### Problem requirements
Find the string "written" in the listing below and return each line it appears in.

### Information shown
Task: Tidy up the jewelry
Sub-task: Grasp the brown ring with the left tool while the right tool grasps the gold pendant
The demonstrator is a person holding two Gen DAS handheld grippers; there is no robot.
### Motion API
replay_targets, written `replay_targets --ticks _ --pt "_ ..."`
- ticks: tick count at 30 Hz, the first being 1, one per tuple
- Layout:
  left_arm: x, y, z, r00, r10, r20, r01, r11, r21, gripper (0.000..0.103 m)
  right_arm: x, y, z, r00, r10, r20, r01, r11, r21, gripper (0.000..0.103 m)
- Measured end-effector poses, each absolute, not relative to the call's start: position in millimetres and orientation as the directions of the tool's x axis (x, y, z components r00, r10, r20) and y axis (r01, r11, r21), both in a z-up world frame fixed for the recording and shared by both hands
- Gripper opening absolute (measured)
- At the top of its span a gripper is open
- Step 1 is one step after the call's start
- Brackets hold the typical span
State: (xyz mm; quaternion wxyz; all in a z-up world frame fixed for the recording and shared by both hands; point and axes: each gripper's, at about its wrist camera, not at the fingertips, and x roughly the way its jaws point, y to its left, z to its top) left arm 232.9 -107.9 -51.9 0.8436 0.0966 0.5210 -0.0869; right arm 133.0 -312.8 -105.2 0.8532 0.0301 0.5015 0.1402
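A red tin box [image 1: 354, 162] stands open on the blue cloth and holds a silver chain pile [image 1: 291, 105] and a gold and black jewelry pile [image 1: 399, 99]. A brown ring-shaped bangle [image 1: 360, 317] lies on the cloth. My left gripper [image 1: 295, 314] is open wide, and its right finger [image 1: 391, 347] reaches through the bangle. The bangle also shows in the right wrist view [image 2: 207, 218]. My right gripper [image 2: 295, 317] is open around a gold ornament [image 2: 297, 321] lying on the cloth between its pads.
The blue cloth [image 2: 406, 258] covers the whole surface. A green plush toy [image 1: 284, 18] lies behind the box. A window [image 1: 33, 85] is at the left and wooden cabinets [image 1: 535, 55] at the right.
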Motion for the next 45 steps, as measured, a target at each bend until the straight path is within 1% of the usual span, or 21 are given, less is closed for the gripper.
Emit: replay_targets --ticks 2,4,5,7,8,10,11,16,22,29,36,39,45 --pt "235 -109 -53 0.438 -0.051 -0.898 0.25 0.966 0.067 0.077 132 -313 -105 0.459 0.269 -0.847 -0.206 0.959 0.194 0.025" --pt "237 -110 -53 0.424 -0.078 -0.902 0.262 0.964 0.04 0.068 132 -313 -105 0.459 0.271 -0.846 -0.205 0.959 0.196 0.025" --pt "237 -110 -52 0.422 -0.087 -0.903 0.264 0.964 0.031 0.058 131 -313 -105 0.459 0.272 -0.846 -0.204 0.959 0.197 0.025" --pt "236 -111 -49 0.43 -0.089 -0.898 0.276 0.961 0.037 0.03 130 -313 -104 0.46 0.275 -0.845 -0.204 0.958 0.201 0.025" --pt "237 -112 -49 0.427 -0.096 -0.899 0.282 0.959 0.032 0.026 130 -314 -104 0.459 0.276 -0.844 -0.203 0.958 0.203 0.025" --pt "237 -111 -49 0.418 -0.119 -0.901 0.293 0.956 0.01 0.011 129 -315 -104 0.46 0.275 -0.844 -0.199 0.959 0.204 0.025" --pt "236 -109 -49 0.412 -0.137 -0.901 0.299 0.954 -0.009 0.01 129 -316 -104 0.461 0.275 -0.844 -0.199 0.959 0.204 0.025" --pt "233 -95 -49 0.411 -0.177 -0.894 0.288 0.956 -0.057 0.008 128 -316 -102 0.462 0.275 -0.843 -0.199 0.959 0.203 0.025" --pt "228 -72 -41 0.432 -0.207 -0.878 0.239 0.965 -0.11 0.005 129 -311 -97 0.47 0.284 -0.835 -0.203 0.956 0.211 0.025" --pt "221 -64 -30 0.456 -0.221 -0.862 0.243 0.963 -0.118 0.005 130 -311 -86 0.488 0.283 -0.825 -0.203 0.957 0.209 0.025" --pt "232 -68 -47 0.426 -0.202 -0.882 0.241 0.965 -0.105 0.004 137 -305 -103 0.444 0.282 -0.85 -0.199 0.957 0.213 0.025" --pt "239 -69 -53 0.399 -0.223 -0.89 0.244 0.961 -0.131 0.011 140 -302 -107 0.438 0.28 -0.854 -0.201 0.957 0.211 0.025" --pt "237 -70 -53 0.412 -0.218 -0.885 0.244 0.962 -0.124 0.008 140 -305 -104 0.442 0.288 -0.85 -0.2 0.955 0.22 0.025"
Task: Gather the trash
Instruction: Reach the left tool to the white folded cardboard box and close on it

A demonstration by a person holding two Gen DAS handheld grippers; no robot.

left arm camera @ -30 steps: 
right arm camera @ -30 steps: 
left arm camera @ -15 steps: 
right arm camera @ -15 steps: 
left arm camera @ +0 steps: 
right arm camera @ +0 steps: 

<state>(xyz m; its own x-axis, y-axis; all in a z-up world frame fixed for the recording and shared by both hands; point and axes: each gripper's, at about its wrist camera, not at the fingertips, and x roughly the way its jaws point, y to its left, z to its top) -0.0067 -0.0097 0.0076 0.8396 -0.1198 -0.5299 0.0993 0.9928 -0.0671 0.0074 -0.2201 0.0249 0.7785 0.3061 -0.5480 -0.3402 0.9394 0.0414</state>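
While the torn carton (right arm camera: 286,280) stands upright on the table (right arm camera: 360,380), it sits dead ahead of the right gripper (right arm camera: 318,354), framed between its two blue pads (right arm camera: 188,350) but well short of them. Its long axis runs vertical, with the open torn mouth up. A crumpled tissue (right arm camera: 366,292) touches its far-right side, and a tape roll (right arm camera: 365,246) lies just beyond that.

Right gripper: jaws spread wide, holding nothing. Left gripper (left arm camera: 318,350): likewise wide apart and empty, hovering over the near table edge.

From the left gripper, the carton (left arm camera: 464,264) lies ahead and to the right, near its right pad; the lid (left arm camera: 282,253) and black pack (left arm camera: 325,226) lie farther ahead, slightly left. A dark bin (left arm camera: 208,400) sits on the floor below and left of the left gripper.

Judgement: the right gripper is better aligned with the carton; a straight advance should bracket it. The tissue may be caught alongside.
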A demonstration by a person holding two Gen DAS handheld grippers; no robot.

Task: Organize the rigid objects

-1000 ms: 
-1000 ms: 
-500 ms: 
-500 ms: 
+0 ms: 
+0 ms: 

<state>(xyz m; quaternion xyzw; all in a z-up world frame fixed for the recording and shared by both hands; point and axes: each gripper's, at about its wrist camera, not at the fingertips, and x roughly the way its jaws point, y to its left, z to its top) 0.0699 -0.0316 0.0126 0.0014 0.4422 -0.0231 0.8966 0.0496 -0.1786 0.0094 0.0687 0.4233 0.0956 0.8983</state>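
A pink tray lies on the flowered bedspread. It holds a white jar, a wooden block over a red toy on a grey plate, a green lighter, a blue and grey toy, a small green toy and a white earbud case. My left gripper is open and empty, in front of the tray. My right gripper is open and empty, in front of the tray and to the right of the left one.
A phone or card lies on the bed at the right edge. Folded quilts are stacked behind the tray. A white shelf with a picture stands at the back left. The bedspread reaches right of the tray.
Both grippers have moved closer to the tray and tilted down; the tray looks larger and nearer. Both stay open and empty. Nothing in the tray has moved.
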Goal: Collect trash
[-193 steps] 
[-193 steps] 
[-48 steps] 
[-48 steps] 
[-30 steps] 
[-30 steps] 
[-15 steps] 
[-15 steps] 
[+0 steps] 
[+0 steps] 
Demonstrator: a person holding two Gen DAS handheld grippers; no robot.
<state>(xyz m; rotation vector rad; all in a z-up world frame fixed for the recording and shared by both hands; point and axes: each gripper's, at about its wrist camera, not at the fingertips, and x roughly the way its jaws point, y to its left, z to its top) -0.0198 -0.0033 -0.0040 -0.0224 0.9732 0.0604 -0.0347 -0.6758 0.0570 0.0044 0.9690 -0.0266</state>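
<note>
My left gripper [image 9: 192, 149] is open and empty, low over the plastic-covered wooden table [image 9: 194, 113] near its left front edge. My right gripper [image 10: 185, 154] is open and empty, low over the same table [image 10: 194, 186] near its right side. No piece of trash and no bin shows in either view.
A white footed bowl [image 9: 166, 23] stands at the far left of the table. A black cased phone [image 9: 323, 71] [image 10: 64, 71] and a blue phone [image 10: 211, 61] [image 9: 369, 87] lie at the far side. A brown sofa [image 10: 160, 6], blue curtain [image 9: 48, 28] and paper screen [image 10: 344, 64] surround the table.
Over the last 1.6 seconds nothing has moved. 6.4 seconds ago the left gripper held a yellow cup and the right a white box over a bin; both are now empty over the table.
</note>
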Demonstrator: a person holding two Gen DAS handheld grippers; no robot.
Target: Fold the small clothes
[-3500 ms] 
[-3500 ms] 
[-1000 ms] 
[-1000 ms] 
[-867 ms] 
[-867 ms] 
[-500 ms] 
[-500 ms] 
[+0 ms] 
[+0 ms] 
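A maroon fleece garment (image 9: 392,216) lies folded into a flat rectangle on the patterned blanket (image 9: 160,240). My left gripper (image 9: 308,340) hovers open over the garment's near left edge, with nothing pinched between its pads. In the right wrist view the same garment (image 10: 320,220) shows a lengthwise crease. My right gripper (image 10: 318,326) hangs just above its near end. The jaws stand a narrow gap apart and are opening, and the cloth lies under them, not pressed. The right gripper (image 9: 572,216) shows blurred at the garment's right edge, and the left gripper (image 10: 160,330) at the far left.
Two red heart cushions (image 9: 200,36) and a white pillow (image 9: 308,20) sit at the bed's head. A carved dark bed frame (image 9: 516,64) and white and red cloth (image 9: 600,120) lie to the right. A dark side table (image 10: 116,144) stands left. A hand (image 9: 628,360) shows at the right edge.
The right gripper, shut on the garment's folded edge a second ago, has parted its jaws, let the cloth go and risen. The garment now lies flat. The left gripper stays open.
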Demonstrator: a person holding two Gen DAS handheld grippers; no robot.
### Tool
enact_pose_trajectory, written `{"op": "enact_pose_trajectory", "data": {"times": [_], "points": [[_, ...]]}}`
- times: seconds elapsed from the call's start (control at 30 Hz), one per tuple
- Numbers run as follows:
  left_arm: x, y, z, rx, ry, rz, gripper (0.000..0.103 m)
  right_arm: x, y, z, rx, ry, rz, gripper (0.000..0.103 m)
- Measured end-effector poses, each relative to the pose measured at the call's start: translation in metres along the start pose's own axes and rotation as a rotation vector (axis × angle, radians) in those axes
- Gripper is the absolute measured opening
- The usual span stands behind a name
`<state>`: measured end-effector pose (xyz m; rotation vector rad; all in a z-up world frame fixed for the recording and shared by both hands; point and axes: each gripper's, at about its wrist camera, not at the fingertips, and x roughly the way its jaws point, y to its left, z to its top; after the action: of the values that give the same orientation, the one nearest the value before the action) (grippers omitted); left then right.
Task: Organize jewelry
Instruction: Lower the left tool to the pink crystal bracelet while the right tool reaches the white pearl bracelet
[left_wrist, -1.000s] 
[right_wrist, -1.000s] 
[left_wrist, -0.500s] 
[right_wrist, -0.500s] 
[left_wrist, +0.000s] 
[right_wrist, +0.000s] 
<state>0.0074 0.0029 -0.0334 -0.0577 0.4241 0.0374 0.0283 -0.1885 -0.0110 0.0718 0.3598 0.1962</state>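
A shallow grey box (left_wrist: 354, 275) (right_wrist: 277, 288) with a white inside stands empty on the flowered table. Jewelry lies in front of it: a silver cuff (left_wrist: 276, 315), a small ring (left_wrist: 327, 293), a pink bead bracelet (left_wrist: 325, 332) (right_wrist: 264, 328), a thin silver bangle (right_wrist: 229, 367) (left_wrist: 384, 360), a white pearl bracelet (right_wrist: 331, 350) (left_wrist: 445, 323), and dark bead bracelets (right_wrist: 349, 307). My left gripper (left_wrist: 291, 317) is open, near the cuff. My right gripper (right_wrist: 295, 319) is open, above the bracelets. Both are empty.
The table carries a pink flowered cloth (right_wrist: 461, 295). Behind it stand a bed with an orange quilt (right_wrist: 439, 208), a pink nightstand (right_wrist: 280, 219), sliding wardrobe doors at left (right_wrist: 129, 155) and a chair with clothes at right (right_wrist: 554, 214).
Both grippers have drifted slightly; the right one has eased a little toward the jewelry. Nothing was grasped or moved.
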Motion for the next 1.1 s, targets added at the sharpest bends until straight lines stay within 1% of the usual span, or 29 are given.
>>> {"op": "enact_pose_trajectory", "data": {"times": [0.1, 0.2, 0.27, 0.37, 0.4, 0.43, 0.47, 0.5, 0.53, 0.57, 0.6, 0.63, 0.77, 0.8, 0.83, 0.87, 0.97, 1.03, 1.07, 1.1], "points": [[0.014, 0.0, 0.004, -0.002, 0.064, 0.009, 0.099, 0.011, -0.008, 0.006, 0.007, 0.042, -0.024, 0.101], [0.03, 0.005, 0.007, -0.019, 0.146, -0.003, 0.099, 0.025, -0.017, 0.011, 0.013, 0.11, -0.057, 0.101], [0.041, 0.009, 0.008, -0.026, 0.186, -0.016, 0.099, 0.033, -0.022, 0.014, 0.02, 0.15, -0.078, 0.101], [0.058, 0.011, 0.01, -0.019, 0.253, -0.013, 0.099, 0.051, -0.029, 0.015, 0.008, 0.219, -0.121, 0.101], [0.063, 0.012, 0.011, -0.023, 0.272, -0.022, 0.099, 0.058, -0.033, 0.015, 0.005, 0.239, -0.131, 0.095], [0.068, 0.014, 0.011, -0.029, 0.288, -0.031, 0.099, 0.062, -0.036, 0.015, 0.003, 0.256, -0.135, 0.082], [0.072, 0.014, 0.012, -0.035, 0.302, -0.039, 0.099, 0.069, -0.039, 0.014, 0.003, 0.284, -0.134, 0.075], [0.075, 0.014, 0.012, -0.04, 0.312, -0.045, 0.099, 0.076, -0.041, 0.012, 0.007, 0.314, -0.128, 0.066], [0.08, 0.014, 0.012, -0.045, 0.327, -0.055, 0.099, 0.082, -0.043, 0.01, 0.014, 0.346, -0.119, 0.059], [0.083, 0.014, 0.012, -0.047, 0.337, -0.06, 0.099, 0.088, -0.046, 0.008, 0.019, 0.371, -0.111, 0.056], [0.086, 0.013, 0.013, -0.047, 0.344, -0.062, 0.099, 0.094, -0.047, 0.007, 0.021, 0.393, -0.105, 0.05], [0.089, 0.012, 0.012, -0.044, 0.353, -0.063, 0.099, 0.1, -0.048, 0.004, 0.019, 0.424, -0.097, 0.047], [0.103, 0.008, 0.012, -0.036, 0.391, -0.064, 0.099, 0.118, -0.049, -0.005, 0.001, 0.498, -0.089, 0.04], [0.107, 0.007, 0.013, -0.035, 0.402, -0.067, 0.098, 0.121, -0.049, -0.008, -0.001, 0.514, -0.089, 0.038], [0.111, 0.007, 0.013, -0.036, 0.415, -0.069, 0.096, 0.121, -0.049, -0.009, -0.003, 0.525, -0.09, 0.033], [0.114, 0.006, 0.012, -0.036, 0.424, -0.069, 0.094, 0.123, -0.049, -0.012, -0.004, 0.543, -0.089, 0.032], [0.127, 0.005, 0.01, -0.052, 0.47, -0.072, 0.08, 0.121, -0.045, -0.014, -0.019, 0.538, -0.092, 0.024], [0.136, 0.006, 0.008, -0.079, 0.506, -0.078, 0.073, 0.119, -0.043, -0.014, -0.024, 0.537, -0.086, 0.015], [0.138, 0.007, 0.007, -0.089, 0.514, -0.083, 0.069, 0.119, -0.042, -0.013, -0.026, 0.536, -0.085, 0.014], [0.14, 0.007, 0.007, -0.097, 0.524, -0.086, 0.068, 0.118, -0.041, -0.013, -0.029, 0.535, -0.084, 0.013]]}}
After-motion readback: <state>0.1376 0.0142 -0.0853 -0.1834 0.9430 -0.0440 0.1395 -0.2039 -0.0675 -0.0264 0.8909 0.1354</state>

### Exercise solution
replay_targets, written `replay_targets --ticks _ --pt "_ ..."`
enact_pose_trajectory, written `{"op": "enact_pose_trajectory", "data": {"times": [_], "points": [[_, ...]]}}`

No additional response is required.